🤖 AI Summary
Existing 3D molecular generation methods suffer from slow sampling, low chemical validity, or geometric distortions. This paper introduces the first unconditional E(3)-equivariant flow matching framework for joint generation of molecular graphs (including atom/bond types and formal charges) and precise 3D conformations. Key contributions include: (1) Semla, a scalable E(3)-equivariant message-passing architecture; (2) latent-space attention to enhance structural-geometric co-modeling; and (3) novel benchmark metrics exposing biases in prevailing evaluation protocols.
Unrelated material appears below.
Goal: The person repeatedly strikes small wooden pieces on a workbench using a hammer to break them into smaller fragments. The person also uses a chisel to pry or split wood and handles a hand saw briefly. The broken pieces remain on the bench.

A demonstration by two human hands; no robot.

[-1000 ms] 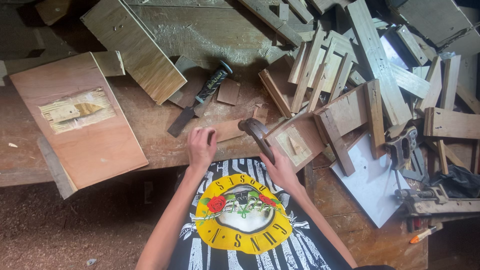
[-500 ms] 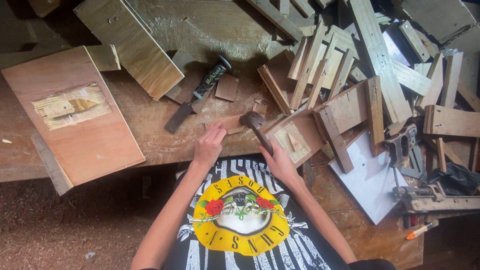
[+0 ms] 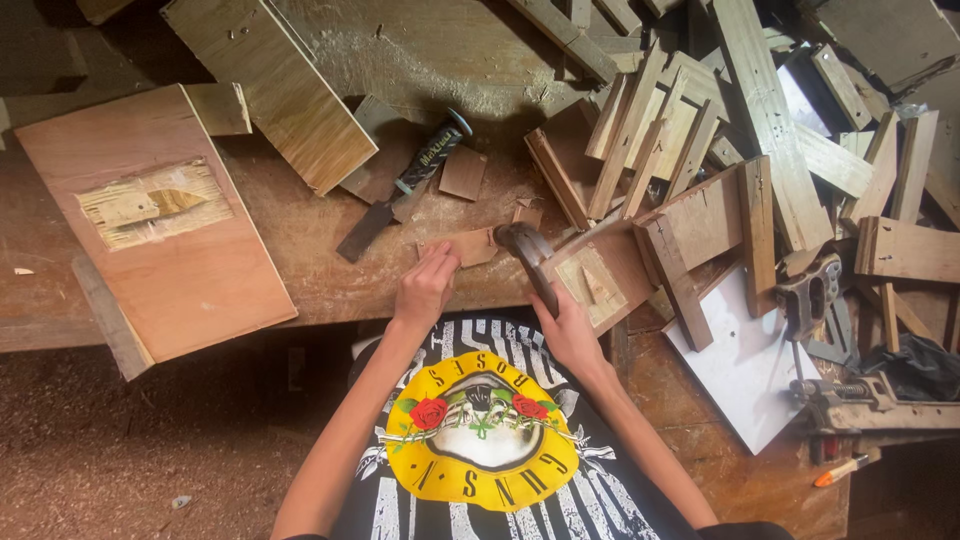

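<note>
The left hand (image 3: 425, 288) pinches a small wood piece (image 3: 462, 246) flat on the workbench (image 3: 300, 250) while the right hand (image 3: 565, 330), fingers wrapped around a hammer (image 3: 528, 258), poises its head just beside it, mid-nailing by appearance, calling for a steady aimed strike.

**Workshop surroundings**

Worn brown wooden table (image 3: 330, 250), scarred and dusty. Floor (image 3: 120, 450) below its near edge: packed earth covered in reddish sawdust. Lighting dim and warm, brightest on the pale board offcuts (image 3: 720, 90) heaped at far right.
</note>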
On standard datasets such as GEOM-QM9, our method achieves state-of-the-art performance: it requires only 20 sampling steps—yielding a 100× speedup over the best prior method—while attaining >99.5% chemical validity, significantly reduced bond-angle and dihedral-angle errors, and improved conformational diversity and FCD scores.
📝 Abstract
Methods for jointly generating molecular graphs along with their 3D conformations have gained prominence recently due to their potential impact on structure-based drug design. Current approaches, however, often suffer from very slow sampling times or generate molecules with poor chemical validity. Addressing these limitations, we propose Semla, a scalable E(3)-equivariant message passing architecture. We further introduce an unconditional 3D molecular generation model, SemlaFlow, which is trained using equivariant flow matching to generate a joint distribution over atom types, coordinates, bond types and formal charges. Our model produces state-of-the-art results on benchmark datasets with as few as 20 sampling steps, corresponding to a two order-of-magnitude speedup compared to state-of-the-art. Furthermore, we highlight limitations of current evaluation methods for 3D generation and propose new benchmark metrics for unconditional molecular generators. Finally, using these new metrics, we compare our model's ability to generate high quality samples against current approaches and further demonstrate SemlaFlow's strong performance.